Para quem busca histórias de grandes crescimentos pessoais, seguidos de grandes decepções e aprendizados, eis uma grande obra que foi usada por muitos líderes mundiais, principalmente em tempos de guerra e conflitos, mas serve para uma vida de batalhas pessoais também, pois aqui se trata principalmente da transformação do tímido arqueólogo no guerreiro implacável, uma verdadeira transmutação pessoal e que na falta de palavras para encerrar este breve artigo informal de uma de minhas preferidas obras, empresto as de Fernando Monteiro, uma vez mais, e de outro estrategista político, talvez o maior do Breve Século XX (como diz o historiador inglês Eric Hobsbawn):

O elogio — arrancado não ao político mas ao homem muito exigente nas suas admirações — é perfeitamente justo com relação a Sete pilares da sabedoria, sem dúvida um dos maiores livros do século que estamos vendo terminar em tom baixo, com o gemido literário de obras saídas de uma espécie de vazio que nada tem a ver com a altissonante grandeza da experiência narrada por um homem inteiro nesta obra que se coloca de novo ao alcance do leitor brasileiro, em boa hora: o Oriente Médio permanece um estopim aceso, os heróis (com e sem aspas) estão cansados e a literatura não sabe enxergar além do próprio umbigo... no momento em que reaparece, aqui, uma autêntica obra-prima, na tradução de C. Machado — primeira e única à sua altura.

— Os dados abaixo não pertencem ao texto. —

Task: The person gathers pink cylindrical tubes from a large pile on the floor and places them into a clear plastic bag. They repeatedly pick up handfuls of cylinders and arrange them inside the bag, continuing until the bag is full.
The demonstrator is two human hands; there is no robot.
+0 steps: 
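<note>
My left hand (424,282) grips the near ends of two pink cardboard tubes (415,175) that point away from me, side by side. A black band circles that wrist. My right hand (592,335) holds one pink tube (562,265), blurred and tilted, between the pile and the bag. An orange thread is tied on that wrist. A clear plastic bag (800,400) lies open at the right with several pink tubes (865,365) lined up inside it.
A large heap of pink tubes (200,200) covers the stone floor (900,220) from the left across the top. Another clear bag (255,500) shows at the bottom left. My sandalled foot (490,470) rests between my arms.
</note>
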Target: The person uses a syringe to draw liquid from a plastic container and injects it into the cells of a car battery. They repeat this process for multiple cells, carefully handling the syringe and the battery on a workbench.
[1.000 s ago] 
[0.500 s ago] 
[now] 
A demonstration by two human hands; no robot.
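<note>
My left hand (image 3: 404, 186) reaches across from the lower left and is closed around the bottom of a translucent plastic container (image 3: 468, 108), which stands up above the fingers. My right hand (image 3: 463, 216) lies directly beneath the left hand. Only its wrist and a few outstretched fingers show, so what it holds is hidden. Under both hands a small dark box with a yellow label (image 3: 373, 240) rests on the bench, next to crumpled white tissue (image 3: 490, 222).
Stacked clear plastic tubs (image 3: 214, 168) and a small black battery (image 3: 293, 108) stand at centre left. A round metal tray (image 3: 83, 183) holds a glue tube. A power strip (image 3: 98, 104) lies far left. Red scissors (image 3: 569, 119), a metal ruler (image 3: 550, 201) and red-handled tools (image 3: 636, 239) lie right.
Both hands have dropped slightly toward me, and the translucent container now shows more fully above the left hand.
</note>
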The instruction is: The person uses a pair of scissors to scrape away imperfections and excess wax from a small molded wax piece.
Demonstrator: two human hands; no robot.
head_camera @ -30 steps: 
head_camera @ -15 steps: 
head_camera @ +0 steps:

Nas palavras de Winston Churchill: figura entre os maiores livros escritos em inglês. Se Lawrence nada mais houvesse feito do que escrever essa obra, como simples trabalho de imaginação, o seu nome, para usar a frase tantas vezes repetida de Macaulay, haveria de viver enquanto o inglês fosse falado num recanto do globo.